Дневниковый период
...папироса и дым и пустая моя голова
как под куполом древним и гулким пустые вопросы
пробежал – и примялась вода, как сухая трава,
и полезли один за другим корабли паруса и матросы
эти рифмы торчат между волн как язык между губ
чуть сильнее напор – и откусишь точеное слово
замечталась об ангелах цыпа да рухнула в суп
и теперь только булькать в кипящем бульоне готова...
20.4.****. Щупино.
Здесь, в этом железо-бетонном коконе, где я укрылся от чужих мыслей и голосов, наедине с тенями прошлых жильцов, ощущая живое шевелящееся нечто, которому нет ни предела, ни объяснения, на самой окраине супердеревенского куста, здесь, завернувшись в ночь, как в одеяло беспамятства, всматриваясь в диковинные пределы иных миров, некоторые из которых похожи на наш и населены внешне такими же людьми, а другие напоминают бесконечные полки с заспиртованными уродцами, здесь, в однокомнатной квартире с вечно протекающим туалетом и соседями, которые то и дело буравят мое терпение своими злосверлящими дрелями, здесь, где дрожат и рвутся нервы, как пузырьки в кипящем сосуде (странное дело, вода в нем как будто ледяная), где слабеет мой дух, и воля теряет направление в тишайшем до рези в ушах хранилище образов и мудрых жестокостей, подобных то книгам в обложках из человечьей кожи, то спортивным играм, когда проигравших приносят в жертву, вырывая сердце на кривом алтаре, здесь, в этом двенадцатиэтажном бело-голубом доме, где иногда по утрам дрожат стекла от пролетающих прямо над крышей тяжелых бомбардировщиков (неподалеку Щупинское аэрополе), а по вечерам со двора доносится лай собак и мятежные пьяные вопли, именно здесь, где я сам себе кажусь уже каким-то древним призраком, вызванным по ошибке, потерявшим хозяина и слоняющимся в четырех стенах, не в силах пройти их насквозь и вернуться на Ту Сторону, именно здесь, где я придумываю свою историю, а моя история происходит со мной, именно здесь я понял: хоть смейся, хоть плачь, а с прошлым не расстанешься, это оно расстается с нами, выталкивая из себя, извергая в наше настоящее, настолько настоящее, что порою хочется, чтобы оно было немного искусственным, вроде той гэдээровской железной дороги с домиками, деревьями, маленькими пластмассовыми машинками и приклеенными человечками, как это было установлено в начале 80-х в магазине «Лейпциг», куда многие из нас ездили, чтобы нажать на кнопку и привести в действие восхитительный макет. Но даже там нельзя было перевести стрелки.
25.4.****. Щупино.
Проигрыш с выигрышем одновременно – в «Цербере» вышла статья, в
«Аргусе» – нет. А в голове вертится неизданная книга, как
пропеллер, вдавленный в Карлсона... Надо выстраивать стратегию, но
реальную, действовать осознанно, а не наобум. Имеется
несколько векторов, но надо правильно распределять время. Пусть
не стопроцентно, а приблизительно, но нужно ощущать: в это
утро есть задача сделать то-то – и выполнять. Тогда добьемся
успеха, который есть независимость, в том числе финансовая.

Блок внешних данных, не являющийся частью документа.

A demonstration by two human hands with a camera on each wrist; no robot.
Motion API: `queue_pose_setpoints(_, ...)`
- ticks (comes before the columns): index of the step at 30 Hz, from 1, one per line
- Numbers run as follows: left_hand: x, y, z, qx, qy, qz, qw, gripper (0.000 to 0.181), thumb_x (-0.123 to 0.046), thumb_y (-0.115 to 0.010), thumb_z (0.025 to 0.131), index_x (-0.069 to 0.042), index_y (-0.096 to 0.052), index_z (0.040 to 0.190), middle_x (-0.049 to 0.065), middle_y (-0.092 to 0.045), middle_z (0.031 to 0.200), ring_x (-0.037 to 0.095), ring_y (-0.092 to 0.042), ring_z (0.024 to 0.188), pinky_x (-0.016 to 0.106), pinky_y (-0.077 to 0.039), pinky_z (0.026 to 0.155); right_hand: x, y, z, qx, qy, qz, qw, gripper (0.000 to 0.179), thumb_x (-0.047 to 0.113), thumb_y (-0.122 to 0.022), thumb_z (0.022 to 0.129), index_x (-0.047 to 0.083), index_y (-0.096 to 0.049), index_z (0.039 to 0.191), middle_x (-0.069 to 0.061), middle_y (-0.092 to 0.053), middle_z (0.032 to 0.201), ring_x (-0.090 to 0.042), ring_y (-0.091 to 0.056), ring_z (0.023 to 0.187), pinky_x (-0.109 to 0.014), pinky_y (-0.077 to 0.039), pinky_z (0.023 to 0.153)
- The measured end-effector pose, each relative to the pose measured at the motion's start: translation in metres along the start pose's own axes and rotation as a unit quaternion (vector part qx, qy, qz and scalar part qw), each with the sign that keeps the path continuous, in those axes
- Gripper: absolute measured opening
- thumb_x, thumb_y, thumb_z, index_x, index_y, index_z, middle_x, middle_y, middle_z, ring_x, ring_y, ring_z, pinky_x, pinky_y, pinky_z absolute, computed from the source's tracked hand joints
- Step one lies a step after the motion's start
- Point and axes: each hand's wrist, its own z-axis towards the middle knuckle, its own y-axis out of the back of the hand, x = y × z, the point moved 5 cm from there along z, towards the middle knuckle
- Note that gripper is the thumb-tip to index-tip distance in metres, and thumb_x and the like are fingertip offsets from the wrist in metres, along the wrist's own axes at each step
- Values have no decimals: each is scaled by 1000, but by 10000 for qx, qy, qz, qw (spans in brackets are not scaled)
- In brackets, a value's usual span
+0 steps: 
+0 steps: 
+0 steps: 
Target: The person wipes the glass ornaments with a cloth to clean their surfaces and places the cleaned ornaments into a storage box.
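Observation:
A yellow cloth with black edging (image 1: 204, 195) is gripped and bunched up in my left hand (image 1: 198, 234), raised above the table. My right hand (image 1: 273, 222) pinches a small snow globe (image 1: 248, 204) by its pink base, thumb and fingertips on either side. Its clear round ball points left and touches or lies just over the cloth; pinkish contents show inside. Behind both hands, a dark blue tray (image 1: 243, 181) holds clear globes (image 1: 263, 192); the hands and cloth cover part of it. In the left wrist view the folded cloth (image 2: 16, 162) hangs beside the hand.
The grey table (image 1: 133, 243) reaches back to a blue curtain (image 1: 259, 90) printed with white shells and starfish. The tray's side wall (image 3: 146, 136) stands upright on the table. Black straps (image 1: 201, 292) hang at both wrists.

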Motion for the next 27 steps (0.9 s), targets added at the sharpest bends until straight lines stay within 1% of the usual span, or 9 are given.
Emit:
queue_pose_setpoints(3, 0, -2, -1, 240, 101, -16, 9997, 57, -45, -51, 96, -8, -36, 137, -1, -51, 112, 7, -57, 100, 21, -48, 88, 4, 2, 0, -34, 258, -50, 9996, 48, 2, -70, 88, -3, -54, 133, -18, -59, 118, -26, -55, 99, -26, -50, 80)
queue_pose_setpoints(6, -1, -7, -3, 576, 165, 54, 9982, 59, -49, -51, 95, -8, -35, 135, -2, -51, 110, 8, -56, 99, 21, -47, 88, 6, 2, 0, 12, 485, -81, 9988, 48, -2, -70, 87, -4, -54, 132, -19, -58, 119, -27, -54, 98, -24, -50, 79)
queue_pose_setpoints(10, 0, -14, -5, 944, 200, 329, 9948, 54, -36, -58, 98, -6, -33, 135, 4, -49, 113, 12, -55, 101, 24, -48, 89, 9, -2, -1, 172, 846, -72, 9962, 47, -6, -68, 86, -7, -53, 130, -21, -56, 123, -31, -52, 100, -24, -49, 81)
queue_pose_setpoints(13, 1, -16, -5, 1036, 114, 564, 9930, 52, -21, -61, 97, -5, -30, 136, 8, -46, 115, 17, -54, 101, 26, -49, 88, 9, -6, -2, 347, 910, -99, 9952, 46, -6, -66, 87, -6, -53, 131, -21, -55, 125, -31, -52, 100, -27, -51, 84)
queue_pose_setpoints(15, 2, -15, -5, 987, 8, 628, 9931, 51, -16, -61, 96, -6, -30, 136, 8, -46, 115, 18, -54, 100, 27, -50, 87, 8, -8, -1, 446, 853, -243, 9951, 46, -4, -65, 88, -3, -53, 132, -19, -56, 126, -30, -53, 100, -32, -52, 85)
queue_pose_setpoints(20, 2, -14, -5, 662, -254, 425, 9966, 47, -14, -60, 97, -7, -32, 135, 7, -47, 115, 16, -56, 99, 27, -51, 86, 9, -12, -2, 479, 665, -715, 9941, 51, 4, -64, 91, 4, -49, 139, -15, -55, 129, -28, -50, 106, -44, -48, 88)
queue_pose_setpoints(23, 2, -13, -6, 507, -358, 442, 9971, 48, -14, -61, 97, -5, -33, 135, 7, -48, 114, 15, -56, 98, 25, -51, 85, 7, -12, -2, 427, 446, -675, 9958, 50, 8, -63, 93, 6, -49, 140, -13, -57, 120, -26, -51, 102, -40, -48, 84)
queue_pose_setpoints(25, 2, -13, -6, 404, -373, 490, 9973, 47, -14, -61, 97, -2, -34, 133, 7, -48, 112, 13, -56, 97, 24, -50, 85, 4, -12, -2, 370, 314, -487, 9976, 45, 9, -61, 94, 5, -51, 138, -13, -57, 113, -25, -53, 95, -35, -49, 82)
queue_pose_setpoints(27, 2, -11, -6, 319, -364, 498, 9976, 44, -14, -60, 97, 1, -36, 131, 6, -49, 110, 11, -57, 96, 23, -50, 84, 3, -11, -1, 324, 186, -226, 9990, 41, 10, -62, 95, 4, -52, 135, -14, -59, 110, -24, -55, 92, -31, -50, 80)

Это будет длиться не один год. Нужно спокойствие, сила,
сосредоточенность. И не лезть поперек собственной тени. Драйв –
он есть: смело смотреть навстречу собственной смерти, но и не
сторониться жизни. Расставим приоритеты по порядку, как
поучал Крамник Карпова и Каспарова. Финансовый вопрос (П.З.?) –
подготовка к печати + печать (Хмыкин?) – состав текстов (я,
конечно, я!) – художник (Чапурко?). Обязательно позвонить
П.З., у него были какие-то бандиты с деньгами... Опять же –
спокойствие, только спокойствие. Будь спокойным, чтобы не
превратиться в покойника. В Одессе жил один человек,
американо-итальянец Юджин Споккони, а на самом деле – временный
репатриант Женя Спокойный... Нет, все-таки трудно выстраивать
математику. Я бог, я царь, я потный энергетик, который в рай
стрельнул билетик.
28-29.****. Щупино.
Вечером, пока гулял со своим спаниэлем Гельби, придумал проект.
Комната. На стенах висят идиотические коллажи, сделанные из
обрезков глянцевых журналов. Рядом – стихи, написанные от руки.
Какие? Например, такие, про наркодилера:
Ночью, холодной ночью, Днем, сумасшедшим днем Самая скорая помощь – Здесь, под моим крылом. Выгляжу я прилично: Шапка, усы, пальто. Но ты меня знаешь лично И отличишь легко. Время меня не лечит, Танк убыстряет ход. Привычное место встречи, Криво изогнут рот. Работаю не по приколу, С женщинами не сплю. Мне нравится слово "доллар", Но я и рубли люблю. В России такие порядки – В подъезде своем не ссы. С тобой мы играем в прятки – Прячем товар в трусы. Яростная пальцовка, В девять утра подъем, Политическая обстановка, Но мы еще попоем.
Проект называется «База Отдыха Данных». Или «Полицейская
Герменевтика». Или «The Krollink Stouns». Посвящается
неистово-психоделическому периоду середины 90-х. Или еще как-нибудь так.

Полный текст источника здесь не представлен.